- DATASET EXTRACT
§

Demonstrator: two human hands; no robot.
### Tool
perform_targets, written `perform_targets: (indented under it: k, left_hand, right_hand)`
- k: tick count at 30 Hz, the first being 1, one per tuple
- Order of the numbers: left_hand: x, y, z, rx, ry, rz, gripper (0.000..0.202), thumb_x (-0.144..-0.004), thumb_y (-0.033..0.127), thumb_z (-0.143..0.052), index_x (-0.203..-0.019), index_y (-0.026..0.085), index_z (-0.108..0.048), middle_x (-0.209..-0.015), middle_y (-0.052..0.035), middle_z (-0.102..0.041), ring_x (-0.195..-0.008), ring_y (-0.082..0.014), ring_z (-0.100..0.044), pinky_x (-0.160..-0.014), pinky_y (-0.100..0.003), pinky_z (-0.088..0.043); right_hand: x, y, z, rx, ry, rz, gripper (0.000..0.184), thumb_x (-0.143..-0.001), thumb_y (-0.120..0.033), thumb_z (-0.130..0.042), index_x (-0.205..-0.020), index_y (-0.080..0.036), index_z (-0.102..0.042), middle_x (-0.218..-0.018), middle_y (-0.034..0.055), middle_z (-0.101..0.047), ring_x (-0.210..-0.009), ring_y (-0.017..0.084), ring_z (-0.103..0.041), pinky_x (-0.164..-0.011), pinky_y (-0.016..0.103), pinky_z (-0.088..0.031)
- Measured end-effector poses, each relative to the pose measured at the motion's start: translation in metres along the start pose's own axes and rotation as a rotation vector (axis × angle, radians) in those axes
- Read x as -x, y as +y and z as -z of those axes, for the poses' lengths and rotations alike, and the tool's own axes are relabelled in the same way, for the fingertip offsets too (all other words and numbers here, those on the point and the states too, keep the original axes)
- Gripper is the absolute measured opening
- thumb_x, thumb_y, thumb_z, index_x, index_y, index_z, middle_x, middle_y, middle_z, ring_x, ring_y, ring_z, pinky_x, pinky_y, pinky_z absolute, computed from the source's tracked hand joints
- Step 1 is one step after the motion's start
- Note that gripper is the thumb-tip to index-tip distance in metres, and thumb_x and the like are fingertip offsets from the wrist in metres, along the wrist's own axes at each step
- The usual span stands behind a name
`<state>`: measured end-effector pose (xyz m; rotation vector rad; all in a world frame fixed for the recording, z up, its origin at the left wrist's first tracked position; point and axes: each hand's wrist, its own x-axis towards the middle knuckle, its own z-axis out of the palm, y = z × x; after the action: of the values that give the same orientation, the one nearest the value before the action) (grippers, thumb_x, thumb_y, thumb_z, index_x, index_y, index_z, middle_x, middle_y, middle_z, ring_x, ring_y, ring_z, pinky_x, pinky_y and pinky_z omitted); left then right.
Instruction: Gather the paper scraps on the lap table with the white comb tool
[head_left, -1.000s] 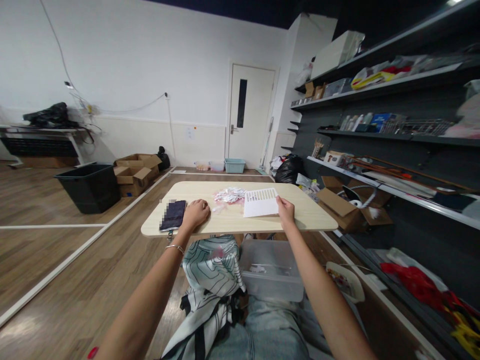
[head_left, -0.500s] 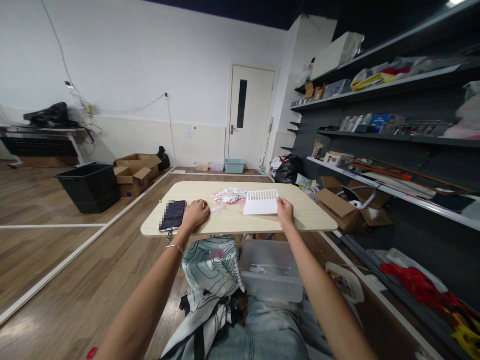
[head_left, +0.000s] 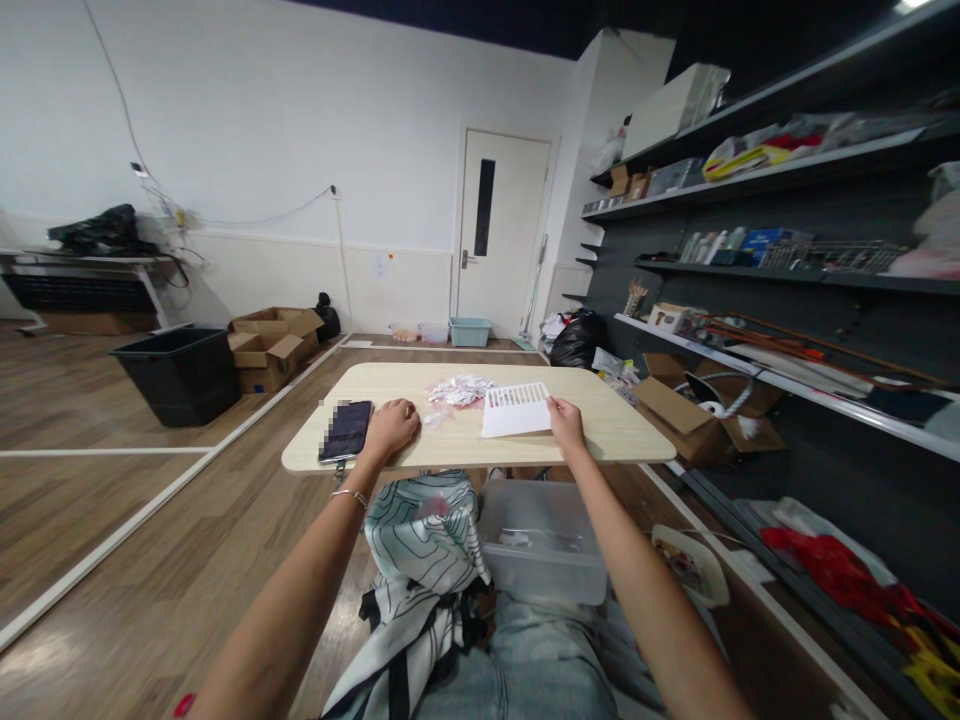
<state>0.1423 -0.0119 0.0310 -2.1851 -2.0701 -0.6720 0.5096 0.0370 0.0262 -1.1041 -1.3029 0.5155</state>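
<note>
My right hand [head_left: 567, 422] pinches the right edge of a white card [head_left: 516, 419] with a row of narrow slots along its far side. The card is held tilted over the table [head_left: 622, 430]. Beside its left edge lies a heap of small white paper pieces [head_left: 459, 389], with some pinkish bits among them. My left hand [head_left: 395, 425] rests palm down on the tabletop, fingers loosely bent and holding nothing that I can see. Just left of it is a dark-screened phone [head_left: 349, 430], partly blurred out by pixels.
A clear plastic bin [head_left: 540, 550] sits at my lap below the table edge, next to a patterned cloth [head_left: 424, 530]. Cardboard boxes [head_left: 270, 345] and a black bin [head_left: 178, 375] stand on the floor at left. Loaded shelves [head_left: 750, 270] line the right wall.
My right hand has shifted slightly left and towards me with the white card, whose tilt has changed. My left hand has stayed in place.
</note>
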Motion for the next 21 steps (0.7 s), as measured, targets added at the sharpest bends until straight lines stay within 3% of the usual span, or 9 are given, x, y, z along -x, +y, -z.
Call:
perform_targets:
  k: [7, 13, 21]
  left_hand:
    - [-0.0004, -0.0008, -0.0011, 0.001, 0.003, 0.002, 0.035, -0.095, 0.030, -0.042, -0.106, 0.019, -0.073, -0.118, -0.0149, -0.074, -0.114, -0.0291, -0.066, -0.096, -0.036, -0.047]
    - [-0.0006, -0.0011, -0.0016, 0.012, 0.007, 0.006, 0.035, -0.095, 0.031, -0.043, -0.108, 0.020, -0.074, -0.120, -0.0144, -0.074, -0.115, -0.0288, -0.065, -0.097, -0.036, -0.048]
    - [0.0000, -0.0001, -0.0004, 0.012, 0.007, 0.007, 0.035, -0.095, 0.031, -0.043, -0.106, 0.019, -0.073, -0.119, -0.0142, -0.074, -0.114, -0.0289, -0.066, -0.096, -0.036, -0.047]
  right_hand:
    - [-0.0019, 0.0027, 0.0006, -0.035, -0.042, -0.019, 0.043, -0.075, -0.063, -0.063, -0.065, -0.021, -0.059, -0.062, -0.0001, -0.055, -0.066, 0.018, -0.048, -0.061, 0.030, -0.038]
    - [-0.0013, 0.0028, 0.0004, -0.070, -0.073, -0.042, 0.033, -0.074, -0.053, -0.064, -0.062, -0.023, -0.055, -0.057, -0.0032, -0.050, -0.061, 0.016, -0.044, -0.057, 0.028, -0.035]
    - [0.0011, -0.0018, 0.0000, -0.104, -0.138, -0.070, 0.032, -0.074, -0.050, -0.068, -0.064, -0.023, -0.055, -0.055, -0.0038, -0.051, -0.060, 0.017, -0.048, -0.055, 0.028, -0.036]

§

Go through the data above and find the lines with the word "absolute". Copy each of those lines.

- RESPONSE
- Gripper is the absolute measured opening
- thumb_x, thumb_y, thumb_z, index_x, index_y, index_z, middle_x, middle_y, middle_z, ring_x, ring_y, ring_z, pinky_x, pinky_y, pinky_z absolute, computed from the source's tracked hand joints

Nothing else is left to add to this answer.